PROBLEM – Please keep to the lines below from the one with "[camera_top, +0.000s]" through the one with "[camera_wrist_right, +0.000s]", and restate them word for word, ends included.
==== LISTED RECORDS
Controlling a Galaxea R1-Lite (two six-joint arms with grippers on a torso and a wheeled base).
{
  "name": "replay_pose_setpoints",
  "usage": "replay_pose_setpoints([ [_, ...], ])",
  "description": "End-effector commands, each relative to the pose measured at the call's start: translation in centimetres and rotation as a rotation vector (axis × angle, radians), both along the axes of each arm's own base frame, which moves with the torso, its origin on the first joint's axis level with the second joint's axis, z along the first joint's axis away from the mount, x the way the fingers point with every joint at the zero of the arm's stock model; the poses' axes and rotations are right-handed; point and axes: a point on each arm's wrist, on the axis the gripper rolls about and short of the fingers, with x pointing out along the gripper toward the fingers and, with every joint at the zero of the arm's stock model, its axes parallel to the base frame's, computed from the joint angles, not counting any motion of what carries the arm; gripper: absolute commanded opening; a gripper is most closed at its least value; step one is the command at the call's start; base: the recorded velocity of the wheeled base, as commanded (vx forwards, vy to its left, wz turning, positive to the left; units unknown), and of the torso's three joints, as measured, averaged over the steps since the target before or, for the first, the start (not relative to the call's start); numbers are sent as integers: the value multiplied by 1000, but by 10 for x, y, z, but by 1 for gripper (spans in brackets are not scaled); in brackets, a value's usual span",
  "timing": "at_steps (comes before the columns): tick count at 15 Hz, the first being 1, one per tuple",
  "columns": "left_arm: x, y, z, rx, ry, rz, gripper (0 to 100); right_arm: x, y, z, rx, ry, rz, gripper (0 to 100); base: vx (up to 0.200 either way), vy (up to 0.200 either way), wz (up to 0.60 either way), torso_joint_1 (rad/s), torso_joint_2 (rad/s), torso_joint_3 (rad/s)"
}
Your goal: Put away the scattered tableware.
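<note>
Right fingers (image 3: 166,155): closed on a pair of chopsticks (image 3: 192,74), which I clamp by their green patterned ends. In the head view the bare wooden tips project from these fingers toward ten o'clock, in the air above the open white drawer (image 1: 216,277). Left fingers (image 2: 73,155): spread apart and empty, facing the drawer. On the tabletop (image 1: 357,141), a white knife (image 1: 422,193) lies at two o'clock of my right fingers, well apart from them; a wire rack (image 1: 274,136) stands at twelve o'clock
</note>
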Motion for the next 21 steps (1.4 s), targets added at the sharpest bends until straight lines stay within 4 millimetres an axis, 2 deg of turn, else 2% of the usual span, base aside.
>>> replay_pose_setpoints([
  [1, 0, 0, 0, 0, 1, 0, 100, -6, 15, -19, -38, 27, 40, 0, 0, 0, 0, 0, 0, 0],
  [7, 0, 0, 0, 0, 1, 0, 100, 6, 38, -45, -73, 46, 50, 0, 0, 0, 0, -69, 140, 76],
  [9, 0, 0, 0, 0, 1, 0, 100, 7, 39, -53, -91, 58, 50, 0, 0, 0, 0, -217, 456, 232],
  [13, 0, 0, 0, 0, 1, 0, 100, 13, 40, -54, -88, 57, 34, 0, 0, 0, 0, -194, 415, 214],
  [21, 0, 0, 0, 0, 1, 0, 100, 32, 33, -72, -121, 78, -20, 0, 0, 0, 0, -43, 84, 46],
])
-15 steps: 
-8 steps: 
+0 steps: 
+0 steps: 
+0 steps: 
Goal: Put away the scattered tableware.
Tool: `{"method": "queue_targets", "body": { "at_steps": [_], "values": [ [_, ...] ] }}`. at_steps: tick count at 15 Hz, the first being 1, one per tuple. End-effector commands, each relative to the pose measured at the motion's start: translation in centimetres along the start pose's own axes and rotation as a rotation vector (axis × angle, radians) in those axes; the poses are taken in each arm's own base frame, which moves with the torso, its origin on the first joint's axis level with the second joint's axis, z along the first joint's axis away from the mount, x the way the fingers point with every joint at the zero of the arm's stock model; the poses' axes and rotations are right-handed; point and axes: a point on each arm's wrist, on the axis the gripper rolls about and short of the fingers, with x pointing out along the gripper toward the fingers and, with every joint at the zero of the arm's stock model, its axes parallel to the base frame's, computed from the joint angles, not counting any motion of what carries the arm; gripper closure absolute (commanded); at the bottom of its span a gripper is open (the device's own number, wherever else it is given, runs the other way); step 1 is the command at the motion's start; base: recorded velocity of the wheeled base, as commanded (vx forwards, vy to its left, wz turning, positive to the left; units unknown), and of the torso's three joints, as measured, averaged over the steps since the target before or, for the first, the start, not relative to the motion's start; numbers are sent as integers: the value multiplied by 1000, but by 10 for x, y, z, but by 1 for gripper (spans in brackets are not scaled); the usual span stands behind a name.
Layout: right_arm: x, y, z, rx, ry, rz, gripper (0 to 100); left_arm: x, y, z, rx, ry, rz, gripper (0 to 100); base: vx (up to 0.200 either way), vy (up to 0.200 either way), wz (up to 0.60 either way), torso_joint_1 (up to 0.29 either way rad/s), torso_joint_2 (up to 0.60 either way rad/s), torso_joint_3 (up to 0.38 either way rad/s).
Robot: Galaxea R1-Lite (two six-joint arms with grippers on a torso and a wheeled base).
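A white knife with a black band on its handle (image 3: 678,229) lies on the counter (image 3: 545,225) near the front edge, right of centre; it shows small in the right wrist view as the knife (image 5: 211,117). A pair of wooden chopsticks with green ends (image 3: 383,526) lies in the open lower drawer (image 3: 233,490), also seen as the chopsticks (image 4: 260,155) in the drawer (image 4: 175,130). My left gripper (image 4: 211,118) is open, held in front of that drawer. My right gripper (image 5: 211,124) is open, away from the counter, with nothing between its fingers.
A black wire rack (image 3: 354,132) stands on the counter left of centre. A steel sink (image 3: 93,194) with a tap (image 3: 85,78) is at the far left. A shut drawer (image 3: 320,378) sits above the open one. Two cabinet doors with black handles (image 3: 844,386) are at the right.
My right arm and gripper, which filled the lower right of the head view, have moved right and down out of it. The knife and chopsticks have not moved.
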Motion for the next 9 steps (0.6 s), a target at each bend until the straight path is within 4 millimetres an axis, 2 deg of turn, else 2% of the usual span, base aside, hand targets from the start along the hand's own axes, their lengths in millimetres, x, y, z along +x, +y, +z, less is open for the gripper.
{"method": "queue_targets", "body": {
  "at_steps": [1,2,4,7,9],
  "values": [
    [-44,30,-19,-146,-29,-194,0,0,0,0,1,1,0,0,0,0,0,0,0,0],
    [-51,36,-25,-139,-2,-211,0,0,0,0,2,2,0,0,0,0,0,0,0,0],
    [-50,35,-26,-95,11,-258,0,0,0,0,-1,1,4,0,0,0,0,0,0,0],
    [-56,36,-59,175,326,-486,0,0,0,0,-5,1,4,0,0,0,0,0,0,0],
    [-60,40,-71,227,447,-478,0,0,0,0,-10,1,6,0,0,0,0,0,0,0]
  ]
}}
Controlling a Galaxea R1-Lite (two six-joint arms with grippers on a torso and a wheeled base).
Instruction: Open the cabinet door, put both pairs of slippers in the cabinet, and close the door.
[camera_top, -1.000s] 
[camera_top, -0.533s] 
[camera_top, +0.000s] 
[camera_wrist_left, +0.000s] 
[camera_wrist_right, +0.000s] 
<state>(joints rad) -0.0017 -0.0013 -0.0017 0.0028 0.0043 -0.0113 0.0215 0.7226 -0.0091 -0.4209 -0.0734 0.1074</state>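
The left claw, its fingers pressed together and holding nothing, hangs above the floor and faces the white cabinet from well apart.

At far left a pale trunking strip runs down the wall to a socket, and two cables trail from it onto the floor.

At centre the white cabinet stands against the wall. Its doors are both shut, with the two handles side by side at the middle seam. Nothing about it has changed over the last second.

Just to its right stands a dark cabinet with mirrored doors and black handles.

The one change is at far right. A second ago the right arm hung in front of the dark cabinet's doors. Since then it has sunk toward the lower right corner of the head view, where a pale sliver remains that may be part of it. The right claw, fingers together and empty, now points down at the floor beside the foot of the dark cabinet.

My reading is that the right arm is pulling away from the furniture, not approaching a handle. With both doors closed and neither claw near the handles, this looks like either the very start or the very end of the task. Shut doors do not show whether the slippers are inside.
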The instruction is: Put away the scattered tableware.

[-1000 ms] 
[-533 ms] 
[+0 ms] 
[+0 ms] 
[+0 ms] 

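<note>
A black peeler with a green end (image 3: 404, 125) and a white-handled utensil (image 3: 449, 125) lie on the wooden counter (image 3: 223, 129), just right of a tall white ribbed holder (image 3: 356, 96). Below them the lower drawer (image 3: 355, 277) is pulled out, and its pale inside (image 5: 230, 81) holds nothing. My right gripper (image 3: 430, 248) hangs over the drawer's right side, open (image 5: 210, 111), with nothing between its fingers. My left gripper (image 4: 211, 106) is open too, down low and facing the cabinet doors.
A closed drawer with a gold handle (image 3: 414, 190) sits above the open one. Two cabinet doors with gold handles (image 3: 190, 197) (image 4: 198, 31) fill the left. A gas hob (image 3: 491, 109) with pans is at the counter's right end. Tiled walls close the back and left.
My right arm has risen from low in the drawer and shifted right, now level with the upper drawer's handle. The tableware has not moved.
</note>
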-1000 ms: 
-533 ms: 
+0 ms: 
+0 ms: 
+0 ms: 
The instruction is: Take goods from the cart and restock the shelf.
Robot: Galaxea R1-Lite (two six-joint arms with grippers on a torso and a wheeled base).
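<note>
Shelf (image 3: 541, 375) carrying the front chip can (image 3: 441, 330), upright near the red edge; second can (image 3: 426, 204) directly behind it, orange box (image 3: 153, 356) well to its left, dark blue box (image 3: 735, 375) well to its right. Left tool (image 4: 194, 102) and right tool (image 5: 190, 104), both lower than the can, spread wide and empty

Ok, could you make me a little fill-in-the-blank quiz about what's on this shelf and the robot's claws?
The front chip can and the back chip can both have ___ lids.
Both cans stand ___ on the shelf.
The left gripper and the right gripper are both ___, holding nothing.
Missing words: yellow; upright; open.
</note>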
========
WORKED SOLUTION –
[camera_top, +0.000s] 
[camera_wrist_left, +0.000s] 
[camera_wrist_right, +0.000s] 

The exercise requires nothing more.